En avril 2024, (DDM du 17 avril 2024), lors d’un conseil communautaire, il avait été acté la prise de compétence par la communauté de communes Cagire Garonne Salat pour étudier la faisabilité d’un établissement thermal à Salies-du-Salat, qui portait sur trois axes principaux : "S’engager sur un investissement de 15 à 20 millions d’euros incluant la sécurisation de la ressource en eau ; trouver un exploitant qui verserait un loyer annuel, dans le cadre d’une délégation de service public (DSP) ; parvenir à un équilibre financier avec 50 % de subventions publiques a minima.
Le fait de devoir effectuer un nouveau forage imposerait un délai d’environ deux ans afin de s’assurer de la qualité de l’eau avant utilisation. Les Thermes resteraient ouverts jusqu’au début des travaux et continueraient à être gérés par la municipalité dans l’attente de l’attribution à un nouvel exploitant ; la communauté de communes s’attribuant toute la partie administrative de recherche de financements et de re-lancement du processus de la DSP."
Restitution des études
Le 11 décembre dernier, en conseil communautaire, une restitution des études effectuées par l’ARAC Occitanie faisait apparaître deux propositions : un premier projet avec un centre thermal rénové et des cures conventionnées, une résidence de tourisme et un SPA salin et un deuxième projet comprenant une résidence hôtelière et un SPA salin pour des activités thermales non conventionnées (santé, fitness, bien-être avec des séjours allant du week-end à la semaine) ; les deux projets comprenant une offre alternative de restauration.

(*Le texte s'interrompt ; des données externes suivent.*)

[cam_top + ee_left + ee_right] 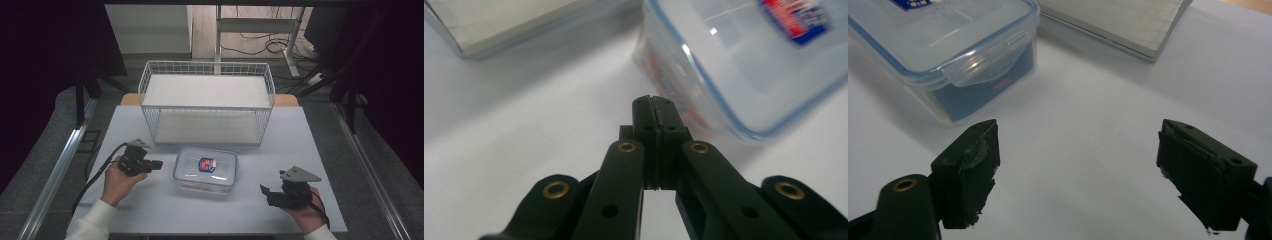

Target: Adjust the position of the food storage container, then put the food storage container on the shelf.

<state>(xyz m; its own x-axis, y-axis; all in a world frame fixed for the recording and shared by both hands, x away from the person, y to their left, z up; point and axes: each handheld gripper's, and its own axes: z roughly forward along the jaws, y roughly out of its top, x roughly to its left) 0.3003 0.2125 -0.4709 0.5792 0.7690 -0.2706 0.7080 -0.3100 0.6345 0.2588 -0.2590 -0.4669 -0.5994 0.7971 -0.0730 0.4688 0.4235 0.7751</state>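
Note:
A clear plastic food box [205, 169] with a blue-rimmed lid and a red and blue label lies in the middle of the white table [165, 210]. My left gripper [159, 164] is just left of the box, shut with nothing in it; its tips [654, 106] point at the box's near corner [724, 90] without touching. My right gripper [264, 192] rests to the right of the box and nearer the front edge. Its jaws stand wide open [1075, 165] over bare table, and the box's latched end [973, 65] lies ahead at upper left.
A white wire basket shelf [206, 102] with two levels stands behind the box at the table's far side. Its base plate [1128, 25] shows beyond the right gripper. Cables trail from both grippers toward the front edge.

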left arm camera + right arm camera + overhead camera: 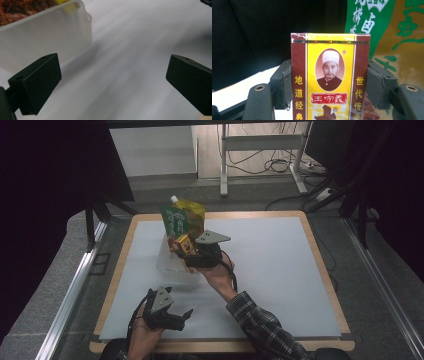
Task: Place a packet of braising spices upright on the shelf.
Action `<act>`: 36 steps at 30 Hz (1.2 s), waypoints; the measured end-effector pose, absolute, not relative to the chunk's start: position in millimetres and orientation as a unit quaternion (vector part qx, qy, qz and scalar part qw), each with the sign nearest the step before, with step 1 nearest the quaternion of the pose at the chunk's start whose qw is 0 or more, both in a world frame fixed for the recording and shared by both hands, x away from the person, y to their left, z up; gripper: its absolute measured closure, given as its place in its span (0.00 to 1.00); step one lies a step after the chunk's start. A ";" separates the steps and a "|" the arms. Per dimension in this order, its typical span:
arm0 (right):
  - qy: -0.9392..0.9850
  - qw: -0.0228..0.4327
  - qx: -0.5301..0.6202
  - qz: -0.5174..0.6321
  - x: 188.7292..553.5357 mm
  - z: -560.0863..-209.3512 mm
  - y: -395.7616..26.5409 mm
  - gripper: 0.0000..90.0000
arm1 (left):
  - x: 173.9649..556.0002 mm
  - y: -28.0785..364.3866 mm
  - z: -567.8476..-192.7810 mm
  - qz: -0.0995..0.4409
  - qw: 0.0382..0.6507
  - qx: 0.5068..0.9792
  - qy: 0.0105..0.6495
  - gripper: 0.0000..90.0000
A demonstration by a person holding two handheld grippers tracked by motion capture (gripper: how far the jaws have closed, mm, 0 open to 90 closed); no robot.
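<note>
My right gripper (187,251) is shut on a small red and yellow box (330,77) with a printed portrait; both pads press its sides. It hangs over a clear plastic container (169,260) near the table's middle left. A green and yellow spouted pouch (184,217) stands in that container, right behind the box, and shows as the pouch (387,32) in the right gripper view. My left gripper (189,315) rests near the front edge, open, with nothing between its jaws. The left gripper view shows the container (47,32) close by, with the white mat beyond.
A pale mat (280,270) covers the wooden table (320,260). Metal rails (75,285) run along both sides. Beyond the far edge stand a white frame's legs (260,150) with cables on the floor.
</note>
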State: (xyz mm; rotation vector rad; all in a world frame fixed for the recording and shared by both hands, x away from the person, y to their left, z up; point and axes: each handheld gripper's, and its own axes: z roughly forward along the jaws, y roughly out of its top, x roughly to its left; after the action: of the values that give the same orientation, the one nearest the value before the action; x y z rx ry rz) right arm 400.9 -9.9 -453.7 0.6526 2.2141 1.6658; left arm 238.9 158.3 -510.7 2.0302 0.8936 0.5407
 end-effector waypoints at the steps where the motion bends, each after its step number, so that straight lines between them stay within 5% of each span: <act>1: 0.768 0.146 0.228 0.580 401.0 -453.7 -9.2 0.35 | 238.9 158.3 -510.6 0.215 0.416 0.808 0.356 0.00; 36: 0.781 0.141 0.234 0.562 385.9 -486.2 -21.8 0.36 | 239.1 155.6 -511.8 0.215 0.411 0.812 0.354 0.00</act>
State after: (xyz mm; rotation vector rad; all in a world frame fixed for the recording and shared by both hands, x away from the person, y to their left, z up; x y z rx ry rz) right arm 385.9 -21.8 -486.2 0.6763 2.2546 1.6215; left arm 239.1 155.6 -511.8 2.0444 0.8905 0.5408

Le coût du premier projet s’élèverait à 24 894 K€ et garantirait la relance de l’activité thermale conventionnée de Salies ; toutefois il se heurte, aujourd’hui, au fait qu’aucun acteur du secteur thermal n’a manifesté d’intérêt pour le projet.
D’autre part ce coût élevé des travaux nécessiterait l’obtention de subventions publiques importantes, ce qui, dans le contexte budgétaire national actuel, n’est pas gagné.

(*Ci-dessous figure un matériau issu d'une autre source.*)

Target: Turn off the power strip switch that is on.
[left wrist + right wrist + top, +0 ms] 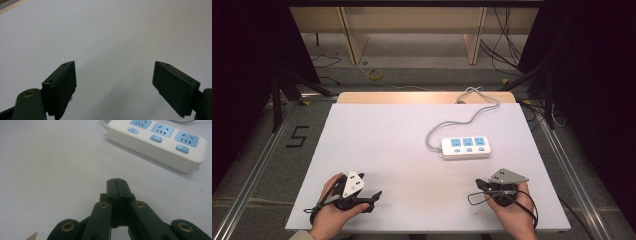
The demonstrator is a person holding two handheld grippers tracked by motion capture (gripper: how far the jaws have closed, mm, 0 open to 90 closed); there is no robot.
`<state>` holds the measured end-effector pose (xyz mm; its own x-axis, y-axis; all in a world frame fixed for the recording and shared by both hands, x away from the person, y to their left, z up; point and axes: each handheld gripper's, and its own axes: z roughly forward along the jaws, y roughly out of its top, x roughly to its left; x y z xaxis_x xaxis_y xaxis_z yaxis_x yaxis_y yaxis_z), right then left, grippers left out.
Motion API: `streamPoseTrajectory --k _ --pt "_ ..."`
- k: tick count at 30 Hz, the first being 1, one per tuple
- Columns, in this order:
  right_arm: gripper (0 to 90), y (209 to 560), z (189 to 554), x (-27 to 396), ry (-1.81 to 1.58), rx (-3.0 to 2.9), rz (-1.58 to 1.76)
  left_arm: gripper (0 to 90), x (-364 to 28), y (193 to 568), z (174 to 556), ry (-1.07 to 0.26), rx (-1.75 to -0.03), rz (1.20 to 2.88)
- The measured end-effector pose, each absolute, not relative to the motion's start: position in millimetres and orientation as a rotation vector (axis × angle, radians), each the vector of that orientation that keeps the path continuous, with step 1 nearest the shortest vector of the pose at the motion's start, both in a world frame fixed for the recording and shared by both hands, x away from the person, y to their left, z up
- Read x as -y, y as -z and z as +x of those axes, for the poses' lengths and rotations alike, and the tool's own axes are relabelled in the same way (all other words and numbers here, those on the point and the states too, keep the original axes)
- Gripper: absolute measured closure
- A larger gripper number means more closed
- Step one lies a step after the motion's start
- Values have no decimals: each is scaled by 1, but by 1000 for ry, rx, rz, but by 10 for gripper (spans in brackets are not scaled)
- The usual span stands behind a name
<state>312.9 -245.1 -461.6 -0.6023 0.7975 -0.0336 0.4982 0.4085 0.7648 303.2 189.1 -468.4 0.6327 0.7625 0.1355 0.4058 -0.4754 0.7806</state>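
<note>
A white power strip (pixel 466 147) with three blue sockets and three blue switches lies on the white table (pixel 382 135), right of centre; its grey cord (pixel 452 122) runs to the far edge. In the right gripper view the power strip (pixel 160 142) lies ahead and to the upper right of my right gripper (pixel 117 181), whose jaws are pressed together with nothing between them. A hand holds that right gripper (pixel 481 184) near the front right of the table. My left gripper (pixel 374 196) rests at the front left in the other hand. The left gripper (pixel 113 75) stands open over bare table.
Beyond the table's far edge lie a wooden shelf frame (pixel 412 30), floor cables (pixel 504 45) and a yellow ring (pixel 375 74). Metal rails (pixel 262 155) run along both sides. A "5" mark (pixel 297 136) is on the floor at the left.
</note>
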Motion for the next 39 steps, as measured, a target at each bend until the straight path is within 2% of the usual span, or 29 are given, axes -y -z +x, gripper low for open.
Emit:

Le deuxième projet coûterait moins cher : 15 200 K€, nécessitant des subventions publiques moins élevées et une possibilité d’élargissement importante de l’offre des potentiels repreneurs/exploitants.
Ce projet reste toutefois concurrencé par les mêmes offres sur la région toulousaine et dans les Pyrénées (Caliceo, Loudenvielle.).
Dans les deux cas, il est évident que la gestion proprement dite (recrutement et gestion du personnel, approvisionnement en fournitures, entretien des installations, administration des dossiers des curistes, etc…) n’incomberait pas à la Communauté de Communes mais à un opérateur thermal exploitant.
En conseil communautaire, les élus ont écarté le premier scenario et ont décidé d’étudier dans le détail la faisabilité du second.